In the statement on October 2, after the last 59th general board meeting, ESRB also stated that the EU had fully implemented the FSB recommendations on global Stablecoins.

FSB – an international body that monitors and provides recommendations on the global financial system –Published Its “high-level recommendations for regulation, monitoring and monitoring of global Stablecoin arrangements” in July 2023.

Noteworthy recommendations for monitoring these “global stablecoins” – tokens that have or may have a widespread assumption in several countries and can therefore affect the global financial system – including that the authorities should use the “appropriate forces and tools and sufficient resources, to extensively regulate, monitor and monitor” them.

According to FSB, the authorities should also require that global Stablecoin arrangements have robust frameworks, including systems and processes to collect, store, protect and report data exactly.

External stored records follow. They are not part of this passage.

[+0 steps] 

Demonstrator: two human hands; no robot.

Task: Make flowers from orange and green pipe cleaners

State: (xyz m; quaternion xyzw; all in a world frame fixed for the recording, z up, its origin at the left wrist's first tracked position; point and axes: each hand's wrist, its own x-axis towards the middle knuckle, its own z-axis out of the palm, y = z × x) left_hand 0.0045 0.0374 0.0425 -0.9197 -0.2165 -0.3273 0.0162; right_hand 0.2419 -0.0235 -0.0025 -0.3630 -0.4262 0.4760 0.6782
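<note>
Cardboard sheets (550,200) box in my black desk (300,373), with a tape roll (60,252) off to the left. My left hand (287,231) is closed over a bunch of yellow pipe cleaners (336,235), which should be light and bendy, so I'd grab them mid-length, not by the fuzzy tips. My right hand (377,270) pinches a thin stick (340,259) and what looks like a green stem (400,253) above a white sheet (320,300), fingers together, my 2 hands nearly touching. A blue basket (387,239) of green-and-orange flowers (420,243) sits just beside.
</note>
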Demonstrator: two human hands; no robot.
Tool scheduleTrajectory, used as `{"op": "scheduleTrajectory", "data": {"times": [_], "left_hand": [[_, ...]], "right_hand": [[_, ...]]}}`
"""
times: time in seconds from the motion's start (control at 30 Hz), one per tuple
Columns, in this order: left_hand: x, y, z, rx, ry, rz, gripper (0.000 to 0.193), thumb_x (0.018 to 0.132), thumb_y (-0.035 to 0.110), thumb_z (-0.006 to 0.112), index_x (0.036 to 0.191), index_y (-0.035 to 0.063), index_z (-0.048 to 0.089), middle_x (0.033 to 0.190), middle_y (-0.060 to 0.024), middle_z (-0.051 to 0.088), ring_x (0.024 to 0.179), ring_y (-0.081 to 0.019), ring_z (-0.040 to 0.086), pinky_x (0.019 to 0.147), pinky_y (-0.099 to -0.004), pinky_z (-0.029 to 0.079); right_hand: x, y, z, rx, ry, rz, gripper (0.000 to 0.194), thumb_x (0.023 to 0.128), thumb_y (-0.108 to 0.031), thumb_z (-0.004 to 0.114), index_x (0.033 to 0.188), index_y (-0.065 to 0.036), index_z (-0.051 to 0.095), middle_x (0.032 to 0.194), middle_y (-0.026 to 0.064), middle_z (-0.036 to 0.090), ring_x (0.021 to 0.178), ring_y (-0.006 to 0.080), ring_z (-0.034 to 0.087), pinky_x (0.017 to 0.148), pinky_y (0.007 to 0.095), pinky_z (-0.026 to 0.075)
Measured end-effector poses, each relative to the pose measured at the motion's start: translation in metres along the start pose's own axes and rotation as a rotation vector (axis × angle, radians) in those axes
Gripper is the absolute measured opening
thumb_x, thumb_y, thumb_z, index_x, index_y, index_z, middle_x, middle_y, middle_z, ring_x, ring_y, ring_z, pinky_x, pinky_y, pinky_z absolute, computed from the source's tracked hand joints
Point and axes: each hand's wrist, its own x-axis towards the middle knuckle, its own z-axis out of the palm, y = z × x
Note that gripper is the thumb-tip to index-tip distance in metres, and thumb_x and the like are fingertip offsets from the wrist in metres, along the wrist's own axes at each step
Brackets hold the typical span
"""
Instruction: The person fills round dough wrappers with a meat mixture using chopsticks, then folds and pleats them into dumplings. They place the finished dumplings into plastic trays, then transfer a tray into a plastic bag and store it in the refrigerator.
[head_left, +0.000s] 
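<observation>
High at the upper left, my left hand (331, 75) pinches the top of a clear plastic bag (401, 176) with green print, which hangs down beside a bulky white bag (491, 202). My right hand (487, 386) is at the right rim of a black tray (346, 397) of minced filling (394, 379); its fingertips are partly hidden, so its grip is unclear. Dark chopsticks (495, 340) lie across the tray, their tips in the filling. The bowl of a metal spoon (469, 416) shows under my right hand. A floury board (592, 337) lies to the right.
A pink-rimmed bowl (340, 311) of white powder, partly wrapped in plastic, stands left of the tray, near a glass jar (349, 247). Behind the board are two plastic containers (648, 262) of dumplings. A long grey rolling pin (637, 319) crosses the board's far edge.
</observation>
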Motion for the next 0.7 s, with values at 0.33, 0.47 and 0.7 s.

In addition, it suggested that the supervisory authorities would have access to the information “if necessary and appropriate to fulfill their regulatory, supervisory and supervisory mandates.”

Another recommendation was that the authorities require issuers to provide all users and relevant stakeholders extensive and transparent information, which helps them understand Stablecoin’s function. This should include the Board’s framework, management, redemption rights, stabilization mechanism and risk management framework.

ESRB said it was pleased that these and other recommendations from FSB had been introduced on the Stablecoin market in the EU, but that the latest increased levels of systemic risk related to the area require comparable vigilance.

But until its promised report has been published, it is unknown what new measures, if any, ESRB will recommend.